Die drohende Insolvenz und die Lizenzverweigerung hatte zwar in einem Kraftakt unter Mithilfe der örtlichen Wirtschaftsunternehmen Gerry Weber, Schüco und Oetker unter erheblichen Auflagen durch die Deutsche Fußball Liga abgewendet werden können, die besten und teuersten Spieler mussten aber verkauft werden. Die Neuen kamen, neben dem in die Jahre gekommenen Stareinkauf Oliver Neuville (37), zum Teil von Ersatzbänken der Jugendteams von Ligakonkurrenten. „Ohne Netz und doppelten Boden“, habe Ziege seinen Job angetreten, sagen nahe Beobachter mit Hochachtung. Der Trainer-Manager selbst sieht es nun als größte Herausforderung an, der durch fünf Niederlagen verunsicherten Mannschaft „Vertrauen in sich selbst“ zu vermitteln.
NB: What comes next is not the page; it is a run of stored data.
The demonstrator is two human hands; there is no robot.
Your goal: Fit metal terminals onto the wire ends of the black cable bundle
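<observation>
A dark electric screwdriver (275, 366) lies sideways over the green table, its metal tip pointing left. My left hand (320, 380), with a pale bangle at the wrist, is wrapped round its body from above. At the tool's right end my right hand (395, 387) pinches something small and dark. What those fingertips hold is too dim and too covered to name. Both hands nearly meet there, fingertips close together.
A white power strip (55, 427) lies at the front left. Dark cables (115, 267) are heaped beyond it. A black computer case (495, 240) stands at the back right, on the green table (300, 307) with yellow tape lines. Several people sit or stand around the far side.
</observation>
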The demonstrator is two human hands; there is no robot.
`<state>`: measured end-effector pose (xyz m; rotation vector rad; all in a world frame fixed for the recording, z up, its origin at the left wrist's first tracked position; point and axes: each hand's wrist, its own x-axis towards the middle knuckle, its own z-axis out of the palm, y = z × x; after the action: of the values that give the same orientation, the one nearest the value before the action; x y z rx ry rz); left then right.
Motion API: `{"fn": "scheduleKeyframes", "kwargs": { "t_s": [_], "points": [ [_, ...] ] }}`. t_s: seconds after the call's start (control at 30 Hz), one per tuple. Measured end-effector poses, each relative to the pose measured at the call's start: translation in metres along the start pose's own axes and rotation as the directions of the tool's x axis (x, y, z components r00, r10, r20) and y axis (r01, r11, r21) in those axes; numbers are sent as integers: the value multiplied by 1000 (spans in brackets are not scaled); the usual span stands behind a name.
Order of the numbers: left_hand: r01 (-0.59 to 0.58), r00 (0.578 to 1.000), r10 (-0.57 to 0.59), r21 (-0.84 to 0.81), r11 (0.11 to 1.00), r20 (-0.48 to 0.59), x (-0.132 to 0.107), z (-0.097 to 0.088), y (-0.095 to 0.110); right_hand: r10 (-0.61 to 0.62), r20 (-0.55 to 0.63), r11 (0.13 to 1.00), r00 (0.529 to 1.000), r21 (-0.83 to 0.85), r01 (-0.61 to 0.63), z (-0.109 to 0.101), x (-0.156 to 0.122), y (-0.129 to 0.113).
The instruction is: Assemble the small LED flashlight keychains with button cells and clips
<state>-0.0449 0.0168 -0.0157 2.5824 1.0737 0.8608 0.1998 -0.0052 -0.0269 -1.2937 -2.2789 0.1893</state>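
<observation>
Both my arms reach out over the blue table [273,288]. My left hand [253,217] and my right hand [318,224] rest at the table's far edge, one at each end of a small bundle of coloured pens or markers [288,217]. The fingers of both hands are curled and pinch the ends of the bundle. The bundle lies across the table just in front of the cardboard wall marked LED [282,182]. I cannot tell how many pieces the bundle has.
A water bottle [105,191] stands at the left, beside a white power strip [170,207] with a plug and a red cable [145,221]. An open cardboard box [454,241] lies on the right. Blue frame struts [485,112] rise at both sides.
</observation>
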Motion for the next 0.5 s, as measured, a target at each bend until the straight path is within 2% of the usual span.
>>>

Von seiner bereits halblaut kritisierten Maßgabe, „nicht unbedingt immer mit dem selben System“ in ein Spiel zu gehen, will Ziege nicht abgehen, es sei nun mal so, fügt er lakonisch an, „dass einem das in unserer Situation als Ratlosigkeit ausgelegt wird, während es bei Mainz 05 derzeit als Heldentat gefeiert wird“.
Die von den Geldgebern in der größten Not geforderten neuen Strukturen gerade in der Jugendförderung hat Ziege umgehend vorangetrieben. Beim Trainerlehrgang lernte er Thomas Krücken kennen, der sich im Nachwuchsbereich von Hertha BSC Berlin, Manchester City und dem 1. FC Köln einen sehr guten Ruf erworben hatte. Ziege gelang es, Krücken für die Aufgabe bei der Arminia zu erwärmen. In der ostwestfälischen Provinz, wo sich auf 116 Kilometer süd-östlich (Dortmund), und 112 Kilometer nord-westlich (Hannover) keine Bundesligakonkurrenz herumtreibt, soll der Arminia künftig keines der größten regionalen Talente mehr entgehen. Internat, Trainerakademie, Fußballschule − Ziege und Krücken planen die Zukunft der Arminia. Ob sie aber schnell genug sein werden, der Vergangenheit damit zu entwischen?